§ Your objective
Each line from the one containing "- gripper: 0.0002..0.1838" through the end of the data is to be written out exactly, and nothing more.

☆ ☆ ☆ ☆ ☆ ☆ ☆

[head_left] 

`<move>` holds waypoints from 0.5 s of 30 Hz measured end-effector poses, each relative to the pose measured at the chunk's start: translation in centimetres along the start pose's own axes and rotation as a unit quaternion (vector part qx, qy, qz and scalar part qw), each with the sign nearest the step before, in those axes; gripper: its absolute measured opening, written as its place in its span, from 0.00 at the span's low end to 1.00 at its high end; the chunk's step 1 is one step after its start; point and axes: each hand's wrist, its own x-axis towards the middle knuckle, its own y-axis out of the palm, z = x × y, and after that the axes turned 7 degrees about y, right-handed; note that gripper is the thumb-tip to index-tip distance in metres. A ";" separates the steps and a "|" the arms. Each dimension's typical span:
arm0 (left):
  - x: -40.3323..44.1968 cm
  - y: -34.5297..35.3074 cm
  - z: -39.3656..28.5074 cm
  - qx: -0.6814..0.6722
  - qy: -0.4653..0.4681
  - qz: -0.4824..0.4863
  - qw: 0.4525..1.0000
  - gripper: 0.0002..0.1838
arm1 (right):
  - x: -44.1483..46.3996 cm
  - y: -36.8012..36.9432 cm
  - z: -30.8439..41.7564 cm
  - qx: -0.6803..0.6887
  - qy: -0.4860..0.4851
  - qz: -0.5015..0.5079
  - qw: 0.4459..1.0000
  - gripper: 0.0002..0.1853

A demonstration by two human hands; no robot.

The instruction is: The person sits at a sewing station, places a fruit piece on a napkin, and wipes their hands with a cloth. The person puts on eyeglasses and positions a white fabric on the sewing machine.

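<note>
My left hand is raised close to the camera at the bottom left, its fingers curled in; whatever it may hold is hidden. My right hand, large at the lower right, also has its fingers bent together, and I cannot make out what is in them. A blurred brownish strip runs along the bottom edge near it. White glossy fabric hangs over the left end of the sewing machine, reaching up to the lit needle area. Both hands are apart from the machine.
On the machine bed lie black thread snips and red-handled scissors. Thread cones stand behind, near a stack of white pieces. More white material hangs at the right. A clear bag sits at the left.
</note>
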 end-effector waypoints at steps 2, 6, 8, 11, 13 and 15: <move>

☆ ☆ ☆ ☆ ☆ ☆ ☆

§ Response to the task
  - gripper: 0.0002..0.1838
arm1 (right):
  - x: -44.1483..46.3996 cm
  - y: -36.8012..36.9432 cm
  - z: -30.8439..41.7564 cm
  - qx: -0.6803..0.6887
  - qy: -0.4860..0.4851
  - qz: -0.5015..0.5079
  - qw: 0.4459..1.0000
  - gripper: 0.0002..0.1853

A demonstration by two human hands; no robot.

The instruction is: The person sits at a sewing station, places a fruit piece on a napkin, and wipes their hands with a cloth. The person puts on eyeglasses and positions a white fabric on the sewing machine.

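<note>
My left hand is raised close to the camera at the bottom left, its fingers curled in; whatever it may hold is hidden. My right hand, large at the lower right, also has its fingers bent together, and I cannot make out what is in them. A blurred brownish strip runs along the bottom edge near it. White glossy fabric hangs over the left end of the sewing machine, reaching up to the lit needle area. Both hands are apart from the machine.
On the machine bed lie black thread snips and red-handled scissors. Thread cones stand behind, near a stack of white pieces. More white material hangs at the right. A clear bag sits at the left.
</note>
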 end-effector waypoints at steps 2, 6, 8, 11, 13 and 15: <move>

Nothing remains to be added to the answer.